We use a lot of modern Python idioms, libraries and patterns at work, so I’ve been wanting to get up to speed on that and maybe even actively contribute to this general direction. A recently-published book, Robust Python: Write Clean and Maintainable Code by Patrick Viafore, seems like it answers many of the questions I have around this topic. It is quite dense in terms of the amount of new things per chapter, so I’ll be working my way through it in the coming months and reflecting on things as I encounter them.

The first chapter is mainly about setting the scene for all the technical pieces that follow. Patrick asks the core questions: what is robust code and why do we even care? What problems does it solve to think about code in this way.

What I took away was that a robust codebase emphasises good communication as well as avoiding accidental complexity. A lot has been written about ‘clean code’ and how to achieve this, but it seems that ‘Robust Python’ is arguing for looking a bit further into the future, when you have to come back to refactor your code three months after you wrote it, or when your colleague needs to do the same.

“Writing robust code means deliberately thinking about the future.” (p. 3)

You write robust code, in other words, because you know that the codebase is going to be changing and shifting and that whatever you write today may need to be modified at a later date:

“A robust codebase is resilient and error-free in spite of constant change.” (p. 4)

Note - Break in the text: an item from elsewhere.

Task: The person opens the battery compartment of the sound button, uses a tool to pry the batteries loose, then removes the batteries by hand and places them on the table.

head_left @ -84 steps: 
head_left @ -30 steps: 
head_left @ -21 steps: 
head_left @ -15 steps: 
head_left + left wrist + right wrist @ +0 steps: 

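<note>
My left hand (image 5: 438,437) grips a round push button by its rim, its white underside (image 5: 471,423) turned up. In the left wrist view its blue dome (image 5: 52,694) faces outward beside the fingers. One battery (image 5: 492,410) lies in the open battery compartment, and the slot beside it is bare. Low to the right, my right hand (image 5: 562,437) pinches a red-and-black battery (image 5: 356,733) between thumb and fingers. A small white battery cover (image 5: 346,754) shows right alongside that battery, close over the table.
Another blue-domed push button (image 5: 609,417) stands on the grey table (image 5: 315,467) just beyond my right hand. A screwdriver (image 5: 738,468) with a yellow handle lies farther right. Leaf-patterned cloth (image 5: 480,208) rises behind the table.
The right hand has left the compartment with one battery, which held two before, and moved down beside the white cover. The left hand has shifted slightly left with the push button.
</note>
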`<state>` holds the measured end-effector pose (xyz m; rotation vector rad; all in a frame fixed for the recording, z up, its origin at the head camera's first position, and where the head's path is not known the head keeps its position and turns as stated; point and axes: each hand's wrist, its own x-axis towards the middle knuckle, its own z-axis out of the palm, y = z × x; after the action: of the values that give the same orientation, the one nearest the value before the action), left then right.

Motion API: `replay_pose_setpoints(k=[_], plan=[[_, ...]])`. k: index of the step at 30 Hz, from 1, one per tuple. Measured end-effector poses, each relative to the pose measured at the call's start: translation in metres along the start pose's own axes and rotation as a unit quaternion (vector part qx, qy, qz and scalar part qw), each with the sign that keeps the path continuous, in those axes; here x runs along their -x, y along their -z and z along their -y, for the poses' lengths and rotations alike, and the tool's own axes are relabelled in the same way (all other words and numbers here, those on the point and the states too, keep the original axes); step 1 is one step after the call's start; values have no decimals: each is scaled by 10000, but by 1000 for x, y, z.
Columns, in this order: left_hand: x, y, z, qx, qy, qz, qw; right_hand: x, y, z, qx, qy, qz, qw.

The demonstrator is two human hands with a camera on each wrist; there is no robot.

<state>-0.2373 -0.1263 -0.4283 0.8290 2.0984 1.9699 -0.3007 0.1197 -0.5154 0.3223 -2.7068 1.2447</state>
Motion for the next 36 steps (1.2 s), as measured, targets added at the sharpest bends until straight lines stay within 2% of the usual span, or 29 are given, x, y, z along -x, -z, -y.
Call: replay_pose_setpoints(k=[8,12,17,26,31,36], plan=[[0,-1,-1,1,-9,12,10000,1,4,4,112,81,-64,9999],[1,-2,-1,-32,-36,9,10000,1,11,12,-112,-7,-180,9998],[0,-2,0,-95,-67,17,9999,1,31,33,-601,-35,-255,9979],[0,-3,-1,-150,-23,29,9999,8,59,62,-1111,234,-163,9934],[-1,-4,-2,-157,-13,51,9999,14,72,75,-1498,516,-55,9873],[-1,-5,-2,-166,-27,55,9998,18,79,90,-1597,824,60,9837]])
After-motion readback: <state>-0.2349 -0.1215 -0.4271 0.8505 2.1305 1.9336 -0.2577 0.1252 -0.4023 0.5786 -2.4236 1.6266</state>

We’re trying to solve for the way that code is often hard to reason about or understand when you’re outside the original moment when it was written. Accordingly, it pays dividends to take a bit of extra time upfront to write code such that it does communicate intent well, and that you haven’t made things more complicated than they need to be.

Moreover, the communication of intent needs to be done in a way that is asynchronous. The book goes into a bit more detail about why communication practices that require minimal cost and minimal proximity are to be preferred. These include: the code itself, in-code comments, tests, version control history, wikis, and in-project documentation.

The first part of the book is all about type annotation, using mypy, and how working with types helps makes your code more robust. We use a lot of this at work so I’m excited to take a deep dive into this.